Professor Jane Whittle is the project’s PI. Jane is a historian of rural England in the late medieval and early modern period with particular interests in work, economic development, consumption, gender, and popular protest. She has published extensively on these themes, and has led several successful projects. Follow Jane on twitter: @jcwhittle1

Mark Hailwood

Dr Mark Hailwood is a Lecturer in History at the University of Bristol and a co-investigator on the project. Mark is a social historian of England in the period 1500-1750, with a particular interest in the relationship between historical change and the everyday lives of ordinary men and women. He worked as a full-time Research Fellow on our previous ‘Women’s Work in Rural England, 1500-1700’ project between March 2015 and August 2017. Follow Mark on twitter: @mark_hailwood

Taylor Aucoin

Dr Taylor Aucoin is a fulltime Postdoctoral Research Fellow on the project, focusing on work activities recorded in Quarter Sessions depositions and the enforcement of labour laws.
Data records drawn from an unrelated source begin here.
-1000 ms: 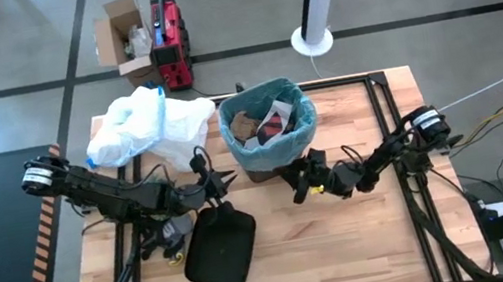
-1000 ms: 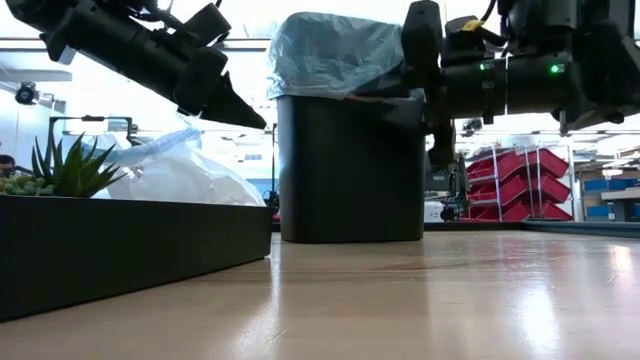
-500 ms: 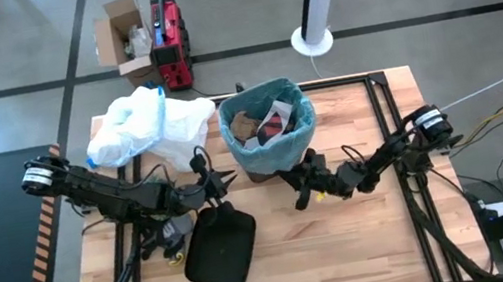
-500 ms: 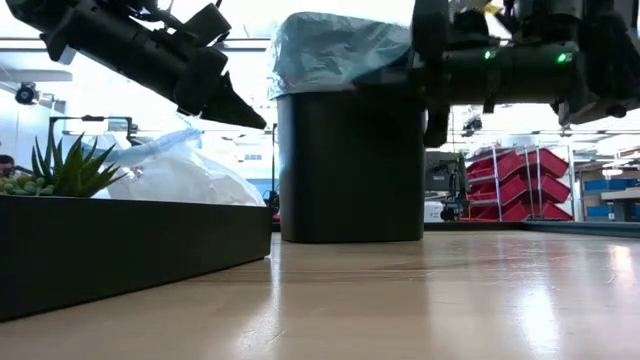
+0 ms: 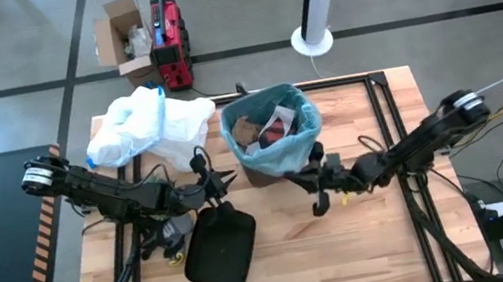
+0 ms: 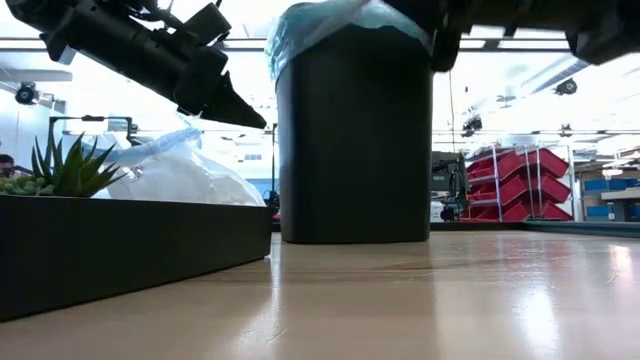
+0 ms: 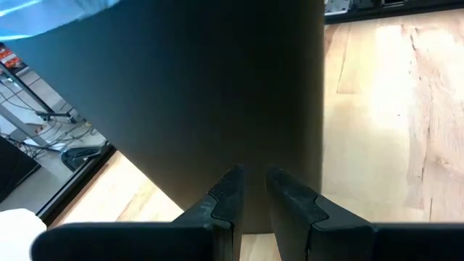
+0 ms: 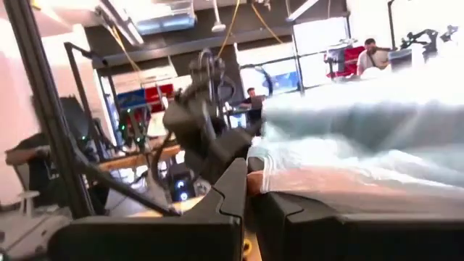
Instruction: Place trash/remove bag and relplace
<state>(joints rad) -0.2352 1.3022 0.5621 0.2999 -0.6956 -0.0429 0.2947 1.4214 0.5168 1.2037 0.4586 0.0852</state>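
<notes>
With the trash point(image 5: 265, 127) already lying in the bin point(image 5: 265, 164) on the counter point(image 5: 369, 244), the right gripper point(image 5: 315, 173) has its fingers pinched closed on the blue bag point(image 5: 278, 149) at the rim, the left gripper point(image 5: 222, 181) waits nearly closed and empty beside the bin, and removing and replacing remain.

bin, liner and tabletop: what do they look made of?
Bin: looks like matte black rigid plastic, smooth and without seams. Liner: thin translucent light-blue plastic film, crinkled over the rim. Tabletop: light wood planks with visible grain and a slight sheen, probably sealed.
</notes>
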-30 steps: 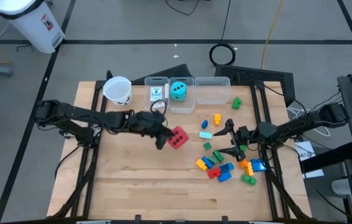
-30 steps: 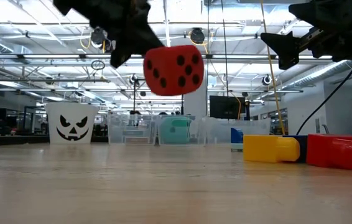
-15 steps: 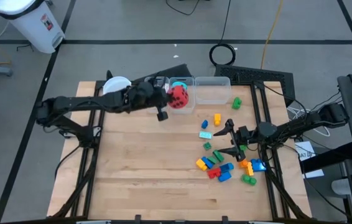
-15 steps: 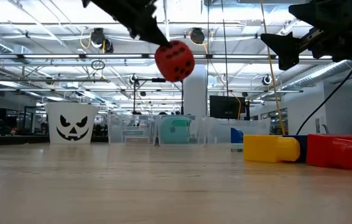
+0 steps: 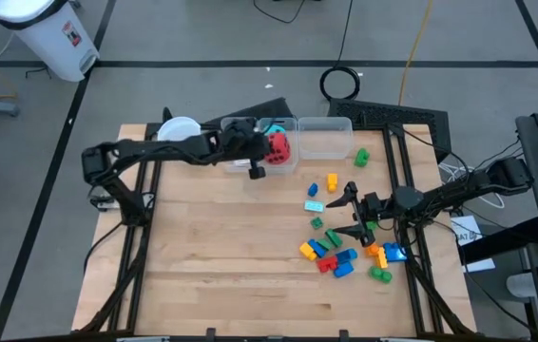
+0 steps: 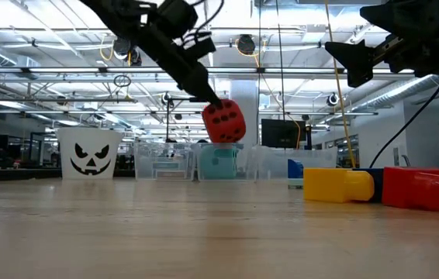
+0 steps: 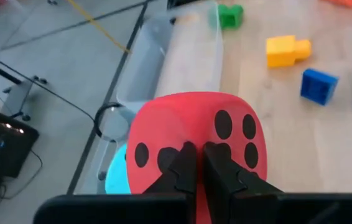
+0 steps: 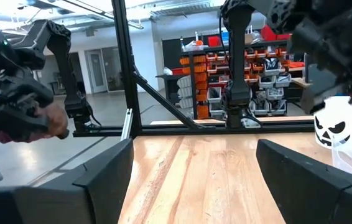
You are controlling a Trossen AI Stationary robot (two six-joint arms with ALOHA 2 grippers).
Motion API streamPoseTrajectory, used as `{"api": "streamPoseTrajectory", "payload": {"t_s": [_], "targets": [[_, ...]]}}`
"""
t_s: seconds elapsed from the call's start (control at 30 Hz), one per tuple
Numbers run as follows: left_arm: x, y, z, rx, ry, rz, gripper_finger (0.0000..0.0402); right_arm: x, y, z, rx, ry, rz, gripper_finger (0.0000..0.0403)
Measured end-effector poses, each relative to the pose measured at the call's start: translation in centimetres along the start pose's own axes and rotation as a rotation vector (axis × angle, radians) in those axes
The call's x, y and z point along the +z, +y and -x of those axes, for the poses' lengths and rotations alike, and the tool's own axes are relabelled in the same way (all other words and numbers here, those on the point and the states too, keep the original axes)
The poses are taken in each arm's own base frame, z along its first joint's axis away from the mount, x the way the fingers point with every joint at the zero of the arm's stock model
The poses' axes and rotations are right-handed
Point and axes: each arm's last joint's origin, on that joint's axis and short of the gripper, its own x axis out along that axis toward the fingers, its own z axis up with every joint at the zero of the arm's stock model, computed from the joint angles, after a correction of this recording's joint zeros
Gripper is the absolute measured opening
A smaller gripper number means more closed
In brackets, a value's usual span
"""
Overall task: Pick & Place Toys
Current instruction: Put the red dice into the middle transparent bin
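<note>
My left gripper (image 7: 196, 163) was pinched shut on the red die (image 5: 278, 145), holding it in the air above the middle clear bin (image 5: 289, 165), over the teal die (image 7: 115, 178). My right gripper (image 5: 349, 215) waited with jaws apart beside the scattered bricks (image 5: 331, 255).

Three bins (image 5: 324, 140) stand in a row at the table's (image 5: 221, 266) far edge, a cup (image 5: 176, 128) to their left. A die (image 5: 278, 144) hangs over the middle bin. Bricks (image 5: 336, 256) lie scattered on the right.
</note>
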Motion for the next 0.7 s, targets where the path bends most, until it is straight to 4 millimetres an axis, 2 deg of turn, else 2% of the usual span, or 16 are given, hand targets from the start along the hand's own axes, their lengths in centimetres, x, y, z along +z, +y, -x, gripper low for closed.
{"api": "streamPoseTrajectory", "payload": {"t_s": [0.53,0.7], "targets": [[-1.5,1.2,-0.5,-0.034,0.064,0.038,0.0001,0.0,0.0,0.0,0.000,0.001,0.004,0.0315],[-1.6,1.1,-0.7,-0.042,0.065,-0.070,0.0001,0.0,0.0,0.0,0.000,0.000,0.004,0.0315]]}}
Taylor is a cultural and social historian of medieval and early modern Britain, primarily interested in work, play, festivity and Carnival and how these intersected with social relations, identities and politics in the past. Follow Taylor on twitter @AucoinTaylor 

Hannah Robb

Dr Hannah Robb joined the project, Forms of Labour, in 2019. Hannah has a broad interest in the social and cultural history of credit and the courts in the period 1400-1600. Her research has been supported by the Postan Fellowship held at the IHR and the University of Manchester, where she expanded her doctoral thesis to look at arbitration in debt litigation in the church courts of Yorkshire.

 

James Fisher

Dr James Fisher is a full-time Postdoctoral Research Fellow, contributing to the project theme of freedom. His project research concerns work and poverty in early modern England, with a focus on pauper/parish apprenticeships, examining how poor law provisions interacted with various forms of labour and the labour laws. James is a historian of economic culture in early modern Britain with particular interests in the history of work, knowledge and power. His previous research examined how agricultural books facilitated new divisions of labour and knowledge in the development of agrarian capitalism. Follow James on twitter @JamDanFish

Vivienne Bates

Vivienne is the Project Administrator and works one day a week on the Grant. She manages organisational matters with everyone associated with the grant; arranges meetings and workshops (including making arrangements for travel, accommodation etc.); keeps track of the budget and updates the website.